[What you are asked to do] Output the data below in full, byte for byte. Nothing may differ.

[Supplied material]
"""

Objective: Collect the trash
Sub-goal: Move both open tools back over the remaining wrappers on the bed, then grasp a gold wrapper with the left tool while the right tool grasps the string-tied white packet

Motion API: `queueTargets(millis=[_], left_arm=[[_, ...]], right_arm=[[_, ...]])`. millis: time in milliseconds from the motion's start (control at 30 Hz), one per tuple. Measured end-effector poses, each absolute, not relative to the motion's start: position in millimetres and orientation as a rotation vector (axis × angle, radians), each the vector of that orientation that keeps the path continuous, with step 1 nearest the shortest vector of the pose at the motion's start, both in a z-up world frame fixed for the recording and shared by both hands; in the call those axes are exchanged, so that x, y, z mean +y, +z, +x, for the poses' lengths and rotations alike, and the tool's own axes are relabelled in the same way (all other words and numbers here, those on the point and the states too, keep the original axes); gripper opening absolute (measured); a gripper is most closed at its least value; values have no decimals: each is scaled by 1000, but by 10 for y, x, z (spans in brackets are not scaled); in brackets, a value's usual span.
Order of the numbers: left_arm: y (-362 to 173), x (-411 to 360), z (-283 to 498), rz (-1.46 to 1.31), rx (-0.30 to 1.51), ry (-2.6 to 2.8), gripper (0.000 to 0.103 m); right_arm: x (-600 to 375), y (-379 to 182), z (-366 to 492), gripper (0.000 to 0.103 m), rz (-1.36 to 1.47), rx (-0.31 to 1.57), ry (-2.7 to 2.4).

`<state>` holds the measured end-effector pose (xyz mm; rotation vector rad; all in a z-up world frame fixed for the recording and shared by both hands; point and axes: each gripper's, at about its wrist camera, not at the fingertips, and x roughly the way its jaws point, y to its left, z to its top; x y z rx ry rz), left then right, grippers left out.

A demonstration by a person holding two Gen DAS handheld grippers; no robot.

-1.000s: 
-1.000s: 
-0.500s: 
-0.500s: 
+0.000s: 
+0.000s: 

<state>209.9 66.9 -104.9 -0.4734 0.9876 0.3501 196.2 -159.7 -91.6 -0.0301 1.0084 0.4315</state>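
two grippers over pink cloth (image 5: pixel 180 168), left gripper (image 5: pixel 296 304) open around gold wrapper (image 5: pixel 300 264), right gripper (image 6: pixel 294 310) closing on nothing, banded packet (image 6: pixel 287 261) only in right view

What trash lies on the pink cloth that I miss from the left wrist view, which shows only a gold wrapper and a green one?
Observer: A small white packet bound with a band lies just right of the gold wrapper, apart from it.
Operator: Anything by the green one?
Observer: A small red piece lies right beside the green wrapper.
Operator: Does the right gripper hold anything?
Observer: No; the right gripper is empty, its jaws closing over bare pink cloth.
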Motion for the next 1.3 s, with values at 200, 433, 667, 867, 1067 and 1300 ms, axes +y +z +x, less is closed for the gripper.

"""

[Your solution]
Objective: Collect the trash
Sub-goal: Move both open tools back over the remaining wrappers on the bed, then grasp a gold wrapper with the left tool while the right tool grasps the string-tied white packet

Motion API: `queueTargets(millis=[_], left_arm=[[_, ...]], right_arm=[[_, ...]])`. millis: time in milliseconds from the motion's start (control at 30 Hz), one per tuple. Measured end-effector poses, each absolute, not relative to the motion's start: position in millimetres and orientation as a rotation vector (axis × angle, radians), each the vector of that orientation that keeps the path continuous, with step 1 nearest the shortest vector of the pose at the motion's start, both in a z-up world frame fixed for the recording and shared by both hands; in the call those axes are exchanged, so that x, y, z mean +y, +z, +x, for the poses' lengths and rotations alike, and the tool's own axes are relabelled in the same way (all other words and numbers here, those on the point and the states too, keep the original axes); gripper opening absolute (measured); a gripper is most closed at its least value; values have no decimals: each is scaled by 1000, but by 10 for y, x, z (spans in brackets are not scaled); in brackets, a value's usual span.
Order of the numbers: left_arm: y (-362 to 173), x (-411 to 360), z (-283 to 498), rz (-1.46 to 1.31), rx (-0.30 to 1.51), ry (-2.6 to 2.8), gripper (0.000 to 0.103 m); right_arm: x (-600 to 375), y (-379 to 182), z (-366 to 492), gripper (0.000 to 0.103 m), rz (-1.36 to 1.47), rx (-0.31 to 1.57), ry (-2.7 to 2.4).

`<state>` holds the measured end-effector pose (xyz mm; rotation vector rad; all in a z-up world frame fixed for the recording and shared by both hands; point and axes: each gripper's, at about its wrist camera, not at the fingertips, and x roughly the way its jaws point, y to its left, z to its top; x y z rx ry rz), left then right, grippers left out.

A demonstration by a person holding two Gen DAS handheld grippers; no robot.

-1.000s: 
-1.000s: 
-0.500s: 
-0.500s: 
+0.000s: 
+0.000s: 

<state>209.9 66.9 -104.9 -0.4734 0.9876 0.3501 196.2 -159.7 -91.6 -0.0301 1.0084 0.4315</state>
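two grippers over pink cloth (image 5: pixel 180 168), left gripper (image 5: pixel 296 304) open around gold wrapper (image 5: pixel 300 264), right gripper (image 6: pixel 294 310) closing on nothing, banded packet (image 6: pixel 287 261) only in right view

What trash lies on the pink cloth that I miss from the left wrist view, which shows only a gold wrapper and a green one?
Observer: A small white packet bound with a band lies just right of the gold wrapper, apart from it.
Operator: Anything by the green one?
Observer: A small red piece lies right beside the green wrapper.
Operator: Does the right gripper hold anything?
Observer: No; the right gripper is empty, its jaws closing over bare pink cloth.
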Motion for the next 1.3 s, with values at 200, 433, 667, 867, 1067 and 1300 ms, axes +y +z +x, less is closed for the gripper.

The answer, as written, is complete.